→ **ASSIGNMENT**
Word for word, return the lines from the top of the listing to the line containing "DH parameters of", both ends included, and no others.

→ **DATA TO USE**
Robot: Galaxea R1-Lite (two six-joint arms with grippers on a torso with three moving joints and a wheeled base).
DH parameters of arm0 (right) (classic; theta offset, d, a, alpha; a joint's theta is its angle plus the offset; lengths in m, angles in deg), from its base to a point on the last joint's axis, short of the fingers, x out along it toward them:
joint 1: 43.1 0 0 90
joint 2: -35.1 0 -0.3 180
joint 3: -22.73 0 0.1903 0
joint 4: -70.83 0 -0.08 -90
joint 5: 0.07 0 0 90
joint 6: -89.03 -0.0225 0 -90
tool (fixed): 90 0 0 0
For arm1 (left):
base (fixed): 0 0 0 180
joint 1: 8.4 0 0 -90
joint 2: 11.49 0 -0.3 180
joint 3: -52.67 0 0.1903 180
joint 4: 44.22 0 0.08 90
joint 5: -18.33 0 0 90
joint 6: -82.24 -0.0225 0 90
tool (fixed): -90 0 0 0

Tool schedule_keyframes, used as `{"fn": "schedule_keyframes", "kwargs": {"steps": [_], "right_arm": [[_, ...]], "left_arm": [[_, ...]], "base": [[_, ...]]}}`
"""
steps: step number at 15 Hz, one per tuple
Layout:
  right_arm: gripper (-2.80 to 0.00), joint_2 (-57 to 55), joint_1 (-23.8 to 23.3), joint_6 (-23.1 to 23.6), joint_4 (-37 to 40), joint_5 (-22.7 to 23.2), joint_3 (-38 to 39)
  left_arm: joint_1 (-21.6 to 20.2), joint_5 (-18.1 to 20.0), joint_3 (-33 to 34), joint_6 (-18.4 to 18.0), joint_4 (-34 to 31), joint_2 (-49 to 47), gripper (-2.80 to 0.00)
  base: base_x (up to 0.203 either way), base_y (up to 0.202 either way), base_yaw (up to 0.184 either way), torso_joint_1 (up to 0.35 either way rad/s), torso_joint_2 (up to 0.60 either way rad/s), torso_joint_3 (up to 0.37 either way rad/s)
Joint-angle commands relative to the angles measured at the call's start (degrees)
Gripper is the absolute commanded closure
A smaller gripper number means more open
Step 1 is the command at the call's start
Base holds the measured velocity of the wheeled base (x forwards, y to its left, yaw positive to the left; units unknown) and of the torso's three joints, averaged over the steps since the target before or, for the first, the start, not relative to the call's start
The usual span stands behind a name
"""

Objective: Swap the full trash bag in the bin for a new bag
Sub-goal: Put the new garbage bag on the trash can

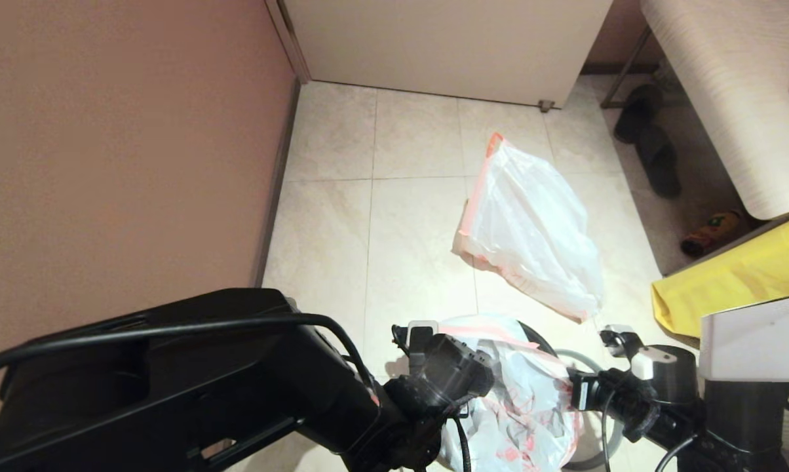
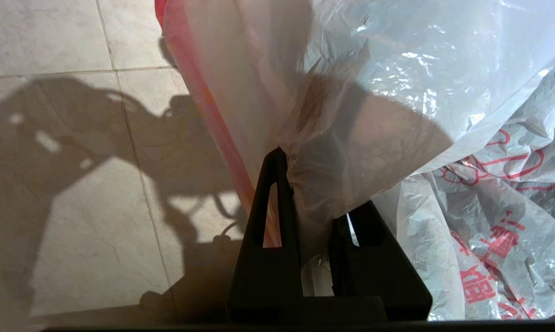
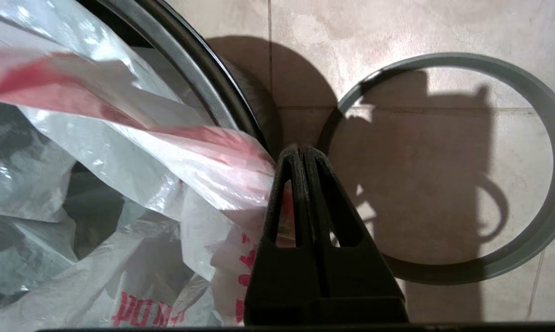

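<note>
Trash-bag swapping is at the lining stage, as I judge it: both grippers hold the new bag (image 1: pixel 525 400) by its pink-orange hem over the bin (image 3: pixel 199 87). The left gripper (image 2: pixel 305 184) has its jaws drawn narrow on a fold of film and hem. The right gripper (image 3: pixel 300 157) has its fingers pressed together, pinching the hem just beside the bin's dark rim. Between them the bag hangs crumpled, its red print showing, partly down inside the bin.

To do this well, I'd say the two grips should pull the hem apart evenly and fold it over the rim on both sides, without tearing the thin film. The grey hoop (image 3: pixel 526 221) lies on the tiles beside the bin, ready to go on afterwards.

The full trash bag (image 1: pixel 532 236) lies on the floor further out, well apart from the bin. From the head view the arms hide most of the bin, and I can't tell how far down the bag reaches.
</note>
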Motion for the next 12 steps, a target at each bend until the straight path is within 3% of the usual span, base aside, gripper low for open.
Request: {"fn": "schedule_keyframes", "kwargs": {"steps": [1,5,8,12], "right_arm": [[0.0,6.49,0.12,-1.39,-2.84,0.28,1.34],[0.0,16.37,1.33,-3.46,-0.98,0.19,2.66],[0.0,22.73,1.55,-2.46,9.66,-0.05,-0.05],[0.0,23.41,7.67,-2.27,11.86,-0.02,-0.26]], "left_arm": [[-0.43,0.07,-0.14,-0.05,0.11,0.04,0.0],[0.61,1.4,-1.37,-1.11,0.09,-0.07,0.0],[0.74,1.39,-0.7,-1.07,0.09,0.61,0.0],[0.97,1.31,-0.37,-2.59,-0.22,1.25,0.0]], "base": [[0.0,0.0,0.0,0.0,0.0,0.0],[0.0,0.0,0.0,0.0,0.0,0.0],[0.0,0.0,0.0,0.0,0.0,0.0],[0.0,0.0,0.0,0.0,0.0,0.0]]}}
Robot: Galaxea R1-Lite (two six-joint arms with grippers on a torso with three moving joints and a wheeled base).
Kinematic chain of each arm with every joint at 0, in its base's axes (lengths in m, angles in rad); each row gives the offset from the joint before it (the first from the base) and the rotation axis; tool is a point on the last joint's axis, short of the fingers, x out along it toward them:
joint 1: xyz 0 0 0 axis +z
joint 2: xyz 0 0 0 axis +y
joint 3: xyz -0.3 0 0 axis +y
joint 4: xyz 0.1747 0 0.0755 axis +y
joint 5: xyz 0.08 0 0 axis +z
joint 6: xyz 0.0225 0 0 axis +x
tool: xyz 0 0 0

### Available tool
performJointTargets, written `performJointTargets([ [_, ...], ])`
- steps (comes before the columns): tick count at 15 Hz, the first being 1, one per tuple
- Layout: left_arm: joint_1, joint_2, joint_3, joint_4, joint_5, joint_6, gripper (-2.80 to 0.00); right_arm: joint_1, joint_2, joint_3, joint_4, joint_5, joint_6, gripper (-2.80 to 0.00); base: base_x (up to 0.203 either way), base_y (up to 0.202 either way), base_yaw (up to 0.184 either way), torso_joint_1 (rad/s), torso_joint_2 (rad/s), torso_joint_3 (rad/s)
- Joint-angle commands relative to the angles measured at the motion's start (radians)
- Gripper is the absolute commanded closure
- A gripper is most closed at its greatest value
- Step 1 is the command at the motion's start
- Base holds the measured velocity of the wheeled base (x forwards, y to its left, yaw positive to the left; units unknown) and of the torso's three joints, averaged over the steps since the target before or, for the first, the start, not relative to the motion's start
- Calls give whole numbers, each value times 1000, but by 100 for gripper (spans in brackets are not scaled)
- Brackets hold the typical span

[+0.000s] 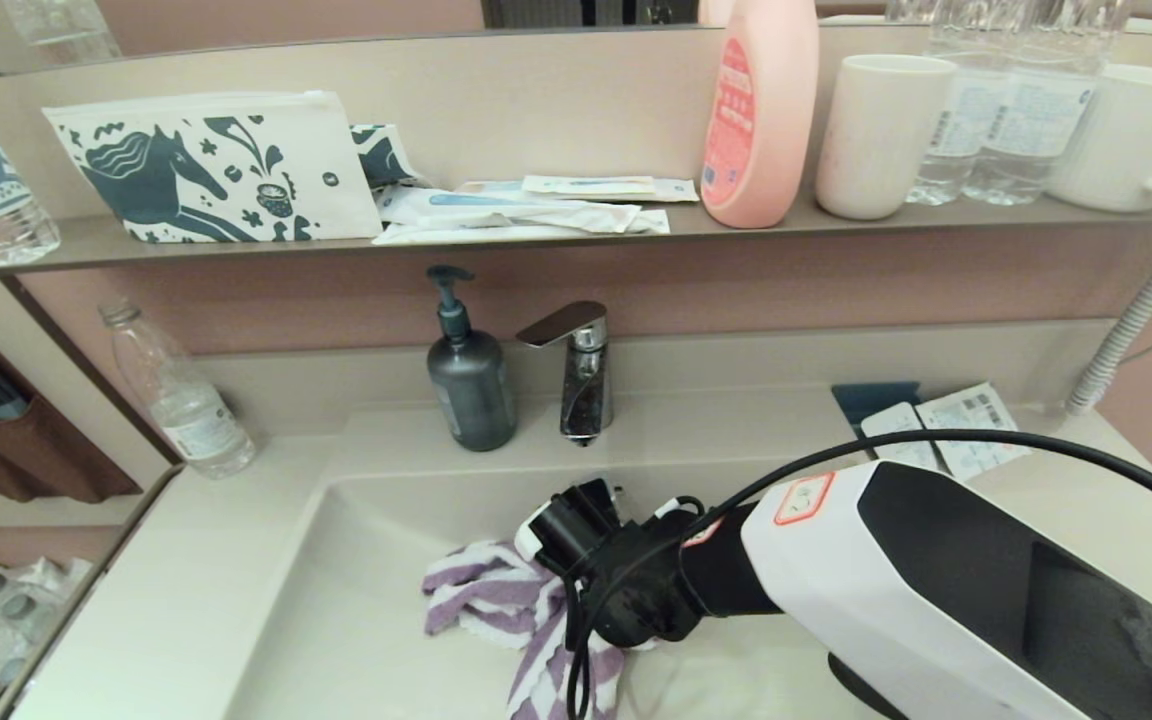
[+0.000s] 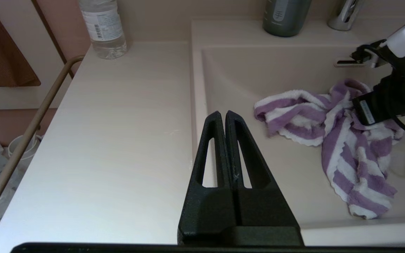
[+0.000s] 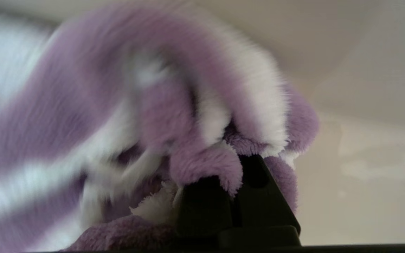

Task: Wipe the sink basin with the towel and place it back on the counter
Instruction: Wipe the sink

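Bathroom vanity, cream sink basin [image 1: 356, 610]. Right gripper [image 3: 236, 175] is down in the basin, jaws clamped on the purple-striped towel [image 2: 329, 133], which trails toward the front rim. Left gripper [image 2: 225, 117], jaws closed and empty, hovers over the counter [image 2: 118, 140] left of the basin: the drop-off side.

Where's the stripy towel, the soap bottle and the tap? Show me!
towel [image 2: 329, 123], left wrist view, bunched striped middle.
soap bottle [image 1: 471, 385], head view, dark grey body.
tap [image 1: 584, 385], head view, shiny upright stem.
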Motion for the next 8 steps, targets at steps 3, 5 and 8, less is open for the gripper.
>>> performJointTargets([
  [3, 0, 1, 0, 0, 1, 0, 0, -32, -88, 163, -38, -18, 2, 0, 0, 0, 0, 0, 0, 0],
  [5, 0, 1, 0, 0, 1, 0, 0, -45, -134, 257, -80, -21, 2, 0, 0, 0, 0, 0, 0, 0],
  [8, 0, 1, 0, 0, 1, 0, 0, -83, -212, 374, -104, -27, 2, 0, 0, 0, 0, 0, 0, 0],
])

→ **EXERCISE RESPONSE**
Robot: Galaxea R1-Lite (two six-joint arms with grippers on a torso with three moving joints and a wheeled base).
DH parameters of arm0 (right) (classic; theta offset, d, a, alpha; a joint's theta is its angle plus the offset; lengths in m, angles in deg), from its base to a point on the last joint's axis, short of the fingers, x out along it toward them:

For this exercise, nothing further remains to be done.